Preserved 2-8-0 steam locomotive

Illinois Central 790 is a preserved "Consolidation" type steam locomotive, built in September 1903 by American Locomotive Company's (ALCO) Cooke Works. In 1959, No. 790 was saved from scrap and purchased by Lou Keller, and he used it to pull excursion trains in Iowa. In 1965, the locomotive was sold to a New York businessman, who, in turn, sold it the following year to F. Nelson Blount, the founder of Steamtown, U.S.A. As of 2026, No. 790 is on static display at Steamtown National Historic Site (NHS) in Scranton, Pennsylvania.

==History==
=== Revenue service ===
No. 790 was constructed in September 1903 by the American Locomotive Company’s (ALCO) former Cooke Locomotive Works in Paterson, New Jersey.

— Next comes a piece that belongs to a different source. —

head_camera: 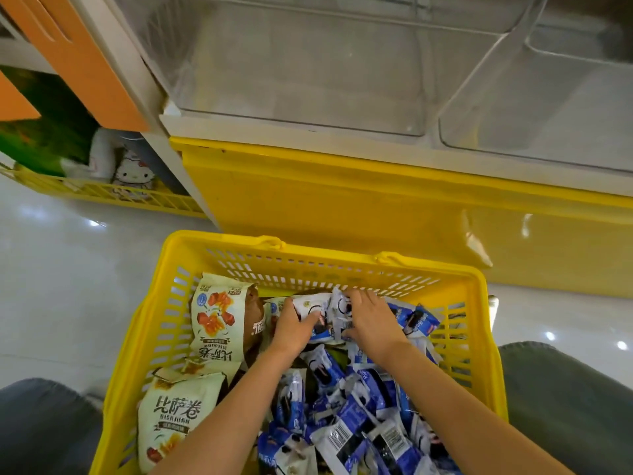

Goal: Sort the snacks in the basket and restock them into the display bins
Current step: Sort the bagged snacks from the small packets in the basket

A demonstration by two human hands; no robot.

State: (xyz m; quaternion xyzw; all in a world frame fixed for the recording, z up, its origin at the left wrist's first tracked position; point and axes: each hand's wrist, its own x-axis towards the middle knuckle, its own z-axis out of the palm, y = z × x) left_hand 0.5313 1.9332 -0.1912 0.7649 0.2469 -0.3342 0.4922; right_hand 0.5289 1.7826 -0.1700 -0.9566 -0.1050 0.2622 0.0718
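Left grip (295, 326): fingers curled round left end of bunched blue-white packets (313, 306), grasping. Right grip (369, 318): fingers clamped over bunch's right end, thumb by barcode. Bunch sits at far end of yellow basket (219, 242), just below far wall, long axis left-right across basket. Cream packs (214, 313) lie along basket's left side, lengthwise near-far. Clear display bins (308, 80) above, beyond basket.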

It was originally owned and operated by Chicago Union Transfer Railway and numbered 100. In 1904, No. 100 and its three sibling locomotives (Nos. 101–103) were sold to the Illinois Central Railroad (IC), and they were renumbered 641–644. No. 641 pulled heavy freight trains for the IC in Tennessee, and later, in 1918, the locomotive was rebuilt and modified with superheater equipment.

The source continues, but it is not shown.